Tuesday , February 7 2023

Smoking and diabetes threaten women's hearts more than men.


According to a study in the UK, women with smoking, diabetes, or high blood pressure are more likely to have a heart attack than men.

The researchers said women should support the same level of treatment and smoking as men.

Doctors should also be interested in finding sick women at risk.

Men are three times more likely to have a heart attack than women.

The study, led by a researcher at Oxford University, involved about 500,000 people between the ages of 40 and 69 who were enrolled in the BioBank database.

According to the study, 5081 people had their first heart attack in seven years, and one-third of them were women.

At the stage of life, the risk of a female heart attack is lower than the risk of a male heart attack, but certain risk factors appear more effective.

Women who smoke are three times more likely to have a heart attack than non-smokers, and men have a higher risk of smoking.

Hypertension also increases the risk of women by 83% compared to men.

The study found that the incidence of type 1 and type 2 diabetes had a greater impact on women than men.

Researchers say that they adopt several theories, although these factors are not related to gender and can not yield conclusive conclusions about causes and effects.

This may be due to biological agents. For example, type 2 diabetes associated with diet and lifestyle habits can have a different impact on the heart of a woman than men.

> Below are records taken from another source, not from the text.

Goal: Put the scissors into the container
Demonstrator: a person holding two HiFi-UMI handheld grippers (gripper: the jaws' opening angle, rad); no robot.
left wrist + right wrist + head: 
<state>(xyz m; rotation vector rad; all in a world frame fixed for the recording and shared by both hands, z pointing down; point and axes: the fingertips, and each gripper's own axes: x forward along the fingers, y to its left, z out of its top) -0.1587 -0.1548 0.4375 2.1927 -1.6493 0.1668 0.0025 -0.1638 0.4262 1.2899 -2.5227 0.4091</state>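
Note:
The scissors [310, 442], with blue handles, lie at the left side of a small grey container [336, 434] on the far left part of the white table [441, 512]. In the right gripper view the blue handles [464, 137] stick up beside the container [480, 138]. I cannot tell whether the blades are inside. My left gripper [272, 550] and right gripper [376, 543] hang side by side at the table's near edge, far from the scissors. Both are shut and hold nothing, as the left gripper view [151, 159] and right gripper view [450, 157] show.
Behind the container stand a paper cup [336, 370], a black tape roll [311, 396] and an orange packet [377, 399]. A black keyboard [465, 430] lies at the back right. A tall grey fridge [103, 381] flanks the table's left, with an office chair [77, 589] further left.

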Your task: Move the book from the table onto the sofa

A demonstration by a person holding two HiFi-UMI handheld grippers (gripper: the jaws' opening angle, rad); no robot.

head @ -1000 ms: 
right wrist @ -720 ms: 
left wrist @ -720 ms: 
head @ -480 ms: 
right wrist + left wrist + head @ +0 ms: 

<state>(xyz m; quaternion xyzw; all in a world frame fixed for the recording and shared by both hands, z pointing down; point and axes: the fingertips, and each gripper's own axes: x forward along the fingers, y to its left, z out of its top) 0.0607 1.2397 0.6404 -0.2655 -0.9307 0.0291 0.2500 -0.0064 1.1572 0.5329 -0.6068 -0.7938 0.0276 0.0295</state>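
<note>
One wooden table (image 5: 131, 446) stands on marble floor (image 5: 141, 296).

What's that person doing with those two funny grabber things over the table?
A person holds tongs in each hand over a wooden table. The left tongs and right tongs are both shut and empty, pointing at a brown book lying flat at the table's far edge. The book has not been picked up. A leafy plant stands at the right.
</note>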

Women usually do not know that they are at risk for heart disease, and that care and use of health care services may be lower than men, the researchers say.

Men are most likely to have a heart attack, but research shows that heart disease is the most fatal for women in the UK.

Elizabeth Millett, research supervisor and epidemiologist at the World Institute of World Health at Oxford University, said: "Heart disease also has to be recognized and influenced by women.

"Women need to be aware that many campaigns are at risk even when they start."

"It's probably a complex and long-term thing because of the complexities of biological and social factors," she said.

She said that women's heart attack rates will be similar to that of men in the future.

Women with diabetes, high blood pressure and smoking should "know the risk level compared to many men," the researchers said.